As our thirst for data increases, health apps will continually evolve to provide quicker, more reliable and specific data to help users take control of their health. We are likely to see an evolution of AI integrated into health apps soon, with personal recommendations available for specific health profiles that aggregate information based on multiple inputs to provide clear and specific objectives. With the speed at which technology is moving, it is plausible to think that an app will hold health biometrics, from weight, resting heart rate, blood pressure, heart rate variability, fasting blood glucose, cholesterol levels and draw in data from blood panels to be able to advise on how to optimise nutritional intake, what type of exercise will be prudent that day and even when to take a break and implement some mindfulness activities.
Whilst the future growth of personal health technology is vast, one area that needs to be addressed is making the data human. There are some apps that have recognised the need to ensure the data collected is more than just numbers on a page, with apps such as YouAte requesting users to create a more mindful approach to their intake using options as “on” or “off” path to record their nutritional intake and how you feel about your food choices. Mindfulness technology such as guided breathing and meditation often prompt users to score their perceived stress between 1-10 or how they would describe their mood before after participating in a practice, this needs to cross over to activity trackers, asking users to check in on how they feel physically, whether they are in a recovered state or potentially overdoing it. Making sure technology is aligned to human behaviour and experience is key to attain the best possible user experience.
Health apps have the power to give you back control over your own health if you know how to analyse the data and devise clear and logical objectives on the back of the information you retrieve.

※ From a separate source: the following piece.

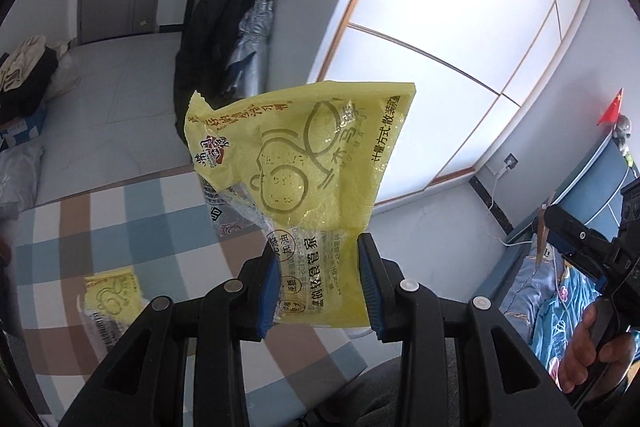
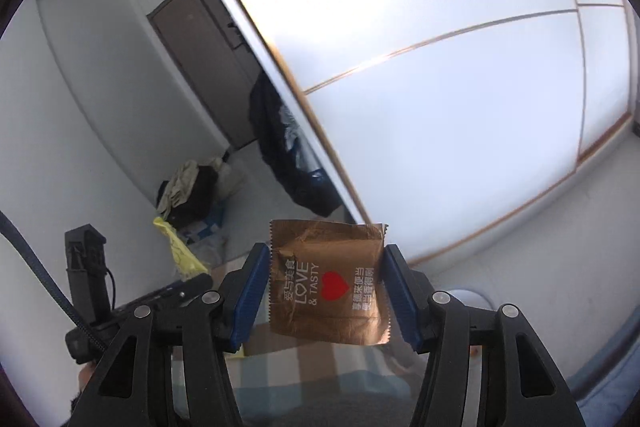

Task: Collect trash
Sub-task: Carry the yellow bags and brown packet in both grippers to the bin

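Left gripper clamps the yellow snack wrapper, which stands up ahead of its fingers. Right gripper pinches the brown sachet likewise. A second yellow wrapper lies on the checked sheet, below-left of the left tool, probably next.

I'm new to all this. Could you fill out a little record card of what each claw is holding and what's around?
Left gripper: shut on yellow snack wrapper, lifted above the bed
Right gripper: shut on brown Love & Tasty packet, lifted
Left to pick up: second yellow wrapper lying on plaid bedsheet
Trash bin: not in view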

If the data begins to rule your life, then the numbers are provoking an emotional reaction rather than a pro-active logical one, this is where it is best to find a health professional to support you to find a clear and structured approach to your health and wellbeing.
If the data provides an extrinsic motivator to move more, recognise helpful or harmful eating habits and helps you develop self awareness around your behaviours, then health apps will revolutionise your wellbeing!

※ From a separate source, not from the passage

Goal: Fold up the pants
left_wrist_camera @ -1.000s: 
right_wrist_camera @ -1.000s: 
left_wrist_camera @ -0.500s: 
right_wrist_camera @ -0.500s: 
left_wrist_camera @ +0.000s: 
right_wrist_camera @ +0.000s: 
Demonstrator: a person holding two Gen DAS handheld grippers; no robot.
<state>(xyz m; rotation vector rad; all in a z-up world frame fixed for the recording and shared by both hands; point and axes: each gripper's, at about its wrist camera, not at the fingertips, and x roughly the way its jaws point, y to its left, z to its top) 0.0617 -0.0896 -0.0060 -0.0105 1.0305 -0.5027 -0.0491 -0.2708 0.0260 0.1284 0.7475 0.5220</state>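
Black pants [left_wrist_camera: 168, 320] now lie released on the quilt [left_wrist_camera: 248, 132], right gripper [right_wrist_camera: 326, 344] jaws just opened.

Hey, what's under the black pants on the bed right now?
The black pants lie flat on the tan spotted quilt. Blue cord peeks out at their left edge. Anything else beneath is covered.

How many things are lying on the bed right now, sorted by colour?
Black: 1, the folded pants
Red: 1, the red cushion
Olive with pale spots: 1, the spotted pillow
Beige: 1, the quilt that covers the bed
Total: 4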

Litman, L., Rosen, Z., Spierer, D., Weinberger-Litman, S., Goldschein, A. and Robinson, J., 2015. Mobile Exercise Apps and Increased Leisure Time Exercise Activity: A Moderated Mediation Analysis of the Role of Self-Efficacy and Barriers. Journal of Medical Internet Research, 17(8), p.e195.
Etkin, J., 2016. The Hidden Cost of Personal Quantification. Journal of Consumer Research, 42(6), pp.967-984.
Shcherbina, A., Mattsson, C., Waggott, D., Salisbury, H., Christle, J., Hastie, T., Wheeler, M. and Ashley, E., 2017. Accuracy in Wrist-Worn, Sensor-Based Measurements of Heart Rate and Energy Expenditure in a Diverse Cohort. Journal of Personalized Medicine, 7(2), p.3.